Did Madonna ever tell you how she discovered your work?
“Madonna found my work through the art director for the project, Toshi Masuda, who is Japanese. He’s very talented and had also done [Madonna’s] Sex book. He knew my work from Japan mostly.”
Besides the clients I’ve mentioned, are there any others that stick out as being significant or as favorites of yours?
“Wow, it’s hard to pick favorites. I have to say I am truly grateful, because I sure as heck didn’t make it happen, it all just sort of came into being and they all found me somehow. But the feathers in the cap would have to be Vogue, Visionaire, Interview. I have to stop, I’m turning red. I feel like I’m bragging now. Oh, and Barney’s New York in The New York Times.
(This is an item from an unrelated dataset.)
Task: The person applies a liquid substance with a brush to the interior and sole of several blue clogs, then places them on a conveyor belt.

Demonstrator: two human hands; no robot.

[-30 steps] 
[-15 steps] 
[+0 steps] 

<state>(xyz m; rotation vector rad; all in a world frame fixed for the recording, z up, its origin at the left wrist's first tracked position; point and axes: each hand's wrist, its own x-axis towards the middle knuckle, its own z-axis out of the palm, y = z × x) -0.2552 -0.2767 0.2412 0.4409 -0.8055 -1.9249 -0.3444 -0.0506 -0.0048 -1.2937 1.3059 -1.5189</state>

And a Pepsi can in Japan was fun. I will stop now, because I dunno just because.”
I read on your Facebook page that your “one true dream is to sing and record original music.” You have a single coming out soon and an album out later this year from SMG/Universal Music Group. Can you talk about what we can expect to hear from you musically? Are you hoping to get a friend for your Grammy?
“Yea, maybe a real Grammy statue would be great. But still I would probably give it to my Dad. Wow that just made me cry a little bit. My Dad is a singer, and my main inspiration. He’s the reason I’ve been wanting to do this all of these years.
The record is hot. It’s completely different than anything else I did before musically. My producer, Kyle Bynoe, is amazing. He wrote all the songs. I have written many songs before, but this time around (I have recorded many unreleased songs in the past few years) I met this guy, and I’m telling you, he’s a certified genius. And after getting to know me and my story, he wrote lyrics that proved to me that he knew me better than I know myself. I consider myself a lyricist, and have penned a bunch of tunes in the past, but sometimes you have to step outside of yourself for the pure objective viewing. It’s like he painted a portrait of me, and allowed me to self portraitize it with my voice. I can’t wait for everyone to hear it. It’s 100% hot, 100% danceable. I like to say it’s Michael Buble meets Daft Punk, but I hate comparisons. The only way to describe it is that it’s indescribable. It’s truly music that paints a picture!!!”
Illustrating, designing, modeling, music…is there anything you can’t achieve? Any other frontiers you hope to tackle?
“I want an Oscar…….Meyer Weiner. And at the end of it all I wish to be buried in the beautiful chapel/mausoleum in my families’ hometown of Captignano, Italy. This would be my final frontier. I’ve never been there, but I’ve seen pictures. It has a beautiful blue starred mosaic ceiling. I love thinking of how maybe my Grandpa Augie ran around it as a kid.”